In the Bay Area, today’s protesters are a mix of newcomers and veterans. There have been massive protests in recent years over other police killings of black men, notably Oscar Grant. There has been the Oakland-centered Occupy movement, protests over urban gentrification, rising higher education costs, and other issues with racial and economic justice underpinnings. But Cynthia Morse, an older white woman and longtime protester who came to the court to support those arrested this weekend, said police brutality was unlike other issues, especially if your family has been victimized. 
“This whole issue has got to be a black people’s movement. It’s theirs. They want it. They don’t need direction from us. They need our support and that’s what most of us are really trying to do,” Morse said. “The institutional racism, the overt racism, the police brutality against young black men has been very real to us because we are part of Oakland and they have been so many of us [seeking justice] who are black, and mothers with children who have been killed, and friends—it’s really personal. This is a life and death issue.”  

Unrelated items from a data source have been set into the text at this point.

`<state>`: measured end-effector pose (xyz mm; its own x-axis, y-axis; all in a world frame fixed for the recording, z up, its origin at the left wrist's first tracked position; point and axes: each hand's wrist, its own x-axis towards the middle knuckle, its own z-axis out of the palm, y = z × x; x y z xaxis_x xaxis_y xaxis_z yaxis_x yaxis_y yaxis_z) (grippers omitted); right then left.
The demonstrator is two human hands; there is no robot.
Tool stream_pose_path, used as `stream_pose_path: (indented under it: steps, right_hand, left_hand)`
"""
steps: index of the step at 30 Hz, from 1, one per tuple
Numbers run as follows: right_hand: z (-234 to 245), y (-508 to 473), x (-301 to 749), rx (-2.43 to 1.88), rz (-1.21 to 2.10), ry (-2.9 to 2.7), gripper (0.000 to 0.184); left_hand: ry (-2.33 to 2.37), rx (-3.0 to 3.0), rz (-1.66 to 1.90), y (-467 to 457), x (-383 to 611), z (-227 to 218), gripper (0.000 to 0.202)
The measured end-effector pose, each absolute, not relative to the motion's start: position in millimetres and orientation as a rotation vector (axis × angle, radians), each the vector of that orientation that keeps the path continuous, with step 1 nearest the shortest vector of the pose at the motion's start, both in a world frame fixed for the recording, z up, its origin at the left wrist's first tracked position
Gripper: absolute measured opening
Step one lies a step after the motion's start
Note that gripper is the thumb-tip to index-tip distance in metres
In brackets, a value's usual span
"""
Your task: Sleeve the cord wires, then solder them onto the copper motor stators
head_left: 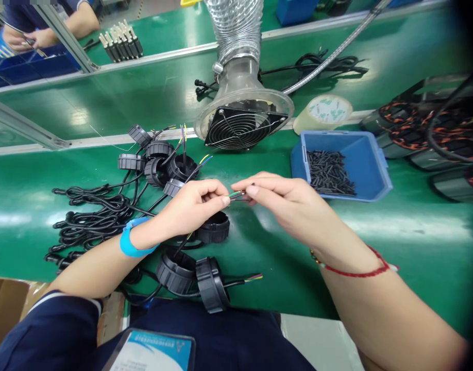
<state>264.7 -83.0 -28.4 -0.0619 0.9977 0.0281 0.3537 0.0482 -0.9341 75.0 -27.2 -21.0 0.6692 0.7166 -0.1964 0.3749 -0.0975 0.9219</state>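
My left hand (193, 205) pinches thin wires (235, 195), one of them green, between thumb and fingers. My right hand (288, 200) closes thumb and fingertips on the other end of these wires. A tiny dark piece shows at its fingertips, too small to name surely. Under my left hand lies a black threaded ring (213, 229). More black plastic rings (174, 270) with black cables and coloured wire ends stand about my left forearm. To the right of my right hand, a blue bin (370, 170) holds many short black tubes (329, 172).
A fan (242, 129) on a flexible metal duct (240, 31) hangs beyond my hands. Coiled black cables (89, 216) lie at left. A tape roll (323, 112) and motor-like parts with orange windings (406, 123) stand at right. Across the bench are a co-worker's hands (35, 38).
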Motion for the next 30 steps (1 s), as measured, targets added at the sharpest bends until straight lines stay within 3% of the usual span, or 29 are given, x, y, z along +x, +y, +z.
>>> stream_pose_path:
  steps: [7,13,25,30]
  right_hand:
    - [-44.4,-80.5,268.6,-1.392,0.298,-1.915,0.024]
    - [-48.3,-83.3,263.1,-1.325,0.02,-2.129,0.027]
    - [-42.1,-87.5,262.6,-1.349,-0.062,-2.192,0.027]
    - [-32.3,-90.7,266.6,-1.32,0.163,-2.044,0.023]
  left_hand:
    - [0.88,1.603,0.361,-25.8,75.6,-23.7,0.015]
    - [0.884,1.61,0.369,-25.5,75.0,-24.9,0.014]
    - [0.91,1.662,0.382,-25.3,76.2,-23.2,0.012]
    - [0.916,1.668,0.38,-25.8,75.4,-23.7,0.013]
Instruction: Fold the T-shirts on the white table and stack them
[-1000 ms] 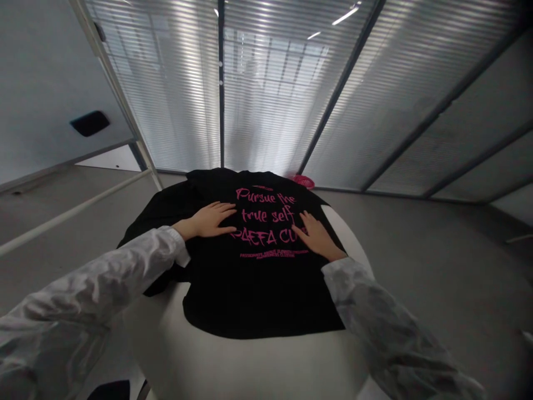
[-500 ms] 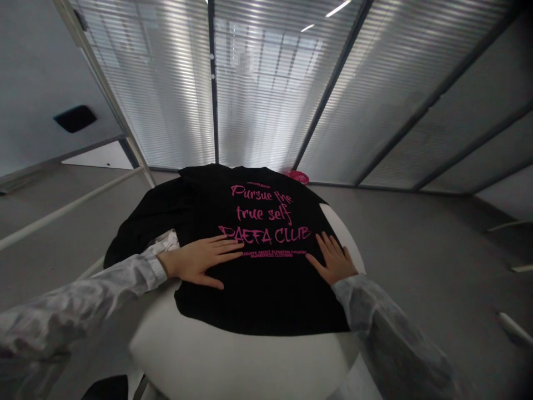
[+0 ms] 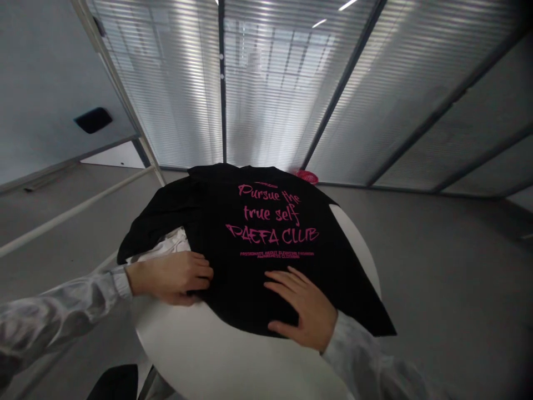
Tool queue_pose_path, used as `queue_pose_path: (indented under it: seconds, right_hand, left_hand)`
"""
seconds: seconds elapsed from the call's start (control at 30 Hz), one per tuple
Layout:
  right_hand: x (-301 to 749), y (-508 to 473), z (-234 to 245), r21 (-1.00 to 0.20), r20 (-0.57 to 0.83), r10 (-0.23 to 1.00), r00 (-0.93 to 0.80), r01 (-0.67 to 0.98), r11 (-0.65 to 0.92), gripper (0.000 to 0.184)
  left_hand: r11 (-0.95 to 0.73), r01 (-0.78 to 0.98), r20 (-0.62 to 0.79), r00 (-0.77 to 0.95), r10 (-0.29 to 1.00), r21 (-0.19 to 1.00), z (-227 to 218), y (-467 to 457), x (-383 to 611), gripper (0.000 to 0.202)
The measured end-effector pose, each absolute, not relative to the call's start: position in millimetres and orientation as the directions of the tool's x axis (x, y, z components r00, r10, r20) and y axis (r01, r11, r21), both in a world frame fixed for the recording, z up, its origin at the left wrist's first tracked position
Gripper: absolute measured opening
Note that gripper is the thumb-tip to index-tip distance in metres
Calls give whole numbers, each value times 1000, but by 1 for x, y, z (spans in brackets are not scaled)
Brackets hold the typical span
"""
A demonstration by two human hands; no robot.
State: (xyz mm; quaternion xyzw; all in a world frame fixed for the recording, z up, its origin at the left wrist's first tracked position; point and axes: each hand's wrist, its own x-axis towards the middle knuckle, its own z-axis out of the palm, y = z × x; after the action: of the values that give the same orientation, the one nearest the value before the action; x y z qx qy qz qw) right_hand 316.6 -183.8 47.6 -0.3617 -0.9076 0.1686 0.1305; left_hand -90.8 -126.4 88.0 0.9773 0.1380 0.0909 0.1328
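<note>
A black T-shirt (image 3: 250, 294) with pink lettering lies spread over a round white table (image 3: 233, 361), its neck end toward the glass wall. My left hand (image 3: 172, 278) is at the shirt's left side edge, with its fingers curled over the black cloth. My right hand (image 3: 303, 308) rests on the lower part of the shirt, below the print, palm down and fingers spread. Some crumpled white material (image 3: 177, 241) shows between the left sleeve and the shirt's body. The right bottom corner of the shirt hangs past the table's edge.
A ribbed glass wall (image 3: 275, 100) with dark frames stands behind the table. A pale metal rail (image 3: 79, 211) runs along the left. A red object (image 3: 307, 176) shows beyond the shirt's far right. A black object (image 3: 114, 383) is at the lower left.
My left hand has moved left from lying flat on the print to the shirt's side edge, its fingers now curled. My right hand has moved toward me and left, below the print.
</note>
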Motion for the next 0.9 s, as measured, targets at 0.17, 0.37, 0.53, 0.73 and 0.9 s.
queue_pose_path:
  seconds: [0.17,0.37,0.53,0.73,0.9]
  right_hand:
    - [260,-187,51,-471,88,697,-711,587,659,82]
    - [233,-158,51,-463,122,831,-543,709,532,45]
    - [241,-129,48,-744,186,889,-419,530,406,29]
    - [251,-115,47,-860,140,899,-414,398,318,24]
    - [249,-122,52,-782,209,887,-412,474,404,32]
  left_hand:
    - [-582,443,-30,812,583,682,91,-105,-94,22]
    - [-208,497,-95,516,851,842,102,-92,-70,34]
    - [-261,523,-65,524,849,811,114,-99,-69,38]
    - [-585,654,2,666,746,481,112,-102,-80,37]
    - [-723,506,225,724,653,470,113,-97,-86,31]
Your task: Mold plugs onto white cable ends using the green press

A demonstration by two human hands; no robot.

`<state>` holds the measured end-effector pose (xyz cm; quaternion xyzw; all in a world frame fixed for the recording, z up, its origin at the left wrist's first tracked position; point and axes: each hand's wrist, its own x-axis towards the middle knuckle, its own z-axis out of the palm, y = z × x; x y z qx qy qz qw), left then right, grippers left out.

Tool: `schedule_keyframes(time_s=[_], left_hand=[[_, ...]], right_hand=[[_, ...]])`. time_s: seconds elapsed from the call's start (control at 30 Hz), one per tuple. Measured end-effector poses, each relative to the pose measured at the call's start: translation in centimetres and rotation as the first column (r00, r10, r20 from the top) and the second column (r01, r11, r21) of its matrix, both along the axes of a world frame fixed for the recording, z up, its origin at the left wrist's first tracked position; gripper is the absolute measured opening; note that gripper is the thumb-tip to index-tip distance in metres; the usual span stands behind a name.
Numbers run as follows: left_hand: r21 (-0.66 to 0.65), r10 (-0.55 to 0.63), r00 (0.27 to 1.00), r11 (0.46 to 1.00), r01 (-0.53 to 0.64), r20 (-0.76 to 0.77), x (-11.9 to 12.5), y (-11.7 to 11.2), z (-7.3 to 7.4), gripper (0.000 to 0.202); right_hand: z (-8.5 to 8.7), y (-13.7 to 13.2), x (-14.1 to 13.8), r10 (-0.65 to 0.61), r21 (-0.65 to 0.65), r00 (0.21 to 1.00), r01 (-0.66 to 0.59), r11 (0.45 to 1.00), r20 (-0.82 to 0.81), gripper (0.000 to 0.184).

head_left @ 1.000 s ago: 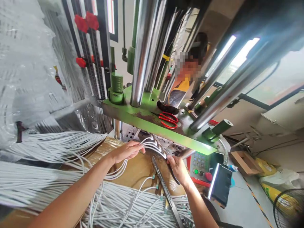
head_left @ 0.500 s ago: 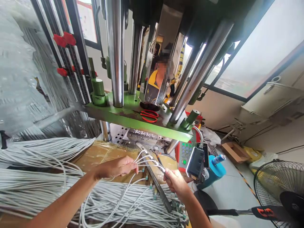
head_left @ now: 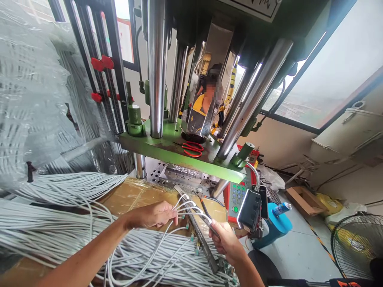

Morse said she was sickened by the outsiders who used the protests to vandalize local stores. “It’s such a disgusting lack of respect for the people who have died,” Morse said. “It is just the most incredible disrespect to them and their families.” 
Protesters Demands
Across the country, the core demands of protesters following the deaths of Michael Brown in Ferguson, Missouri and Eric Garner in Staten Island, New York, have been to end the institutionalized racism in policing. This means ending racial profiling, changing the police practices and grand jury process that allow officers who use excessive force to evade accountability. It means taking a range of militarized weapons out of police hands in non-emergency contexts, such as at protests.    
But as demonstrations continue, there also are related concerns. In Berkeley, some leaders of the weekend marches said their demands included ending the “new Jim Crow,” the lack of educational and economic opportunities. They want to restore affirmative action on UC campuses and double non-white enrollment, said Yvette Felarca, a leader of the Coalition to Defend Affirmative Action, Integration, and Immigrant Rights and Fight for Equality By Any Means Necessary ( BAMN).
In Detroit, Michigan, Jose Alvarenga, another BAMN organizer, said their top agenda is to “connect the fight against police brutality to what’s going on in Detroit….We have been having marches on every Saturday in the east side of Detroit against police brutality. They definitely have been bigger now after the two [grand jury] decisions.”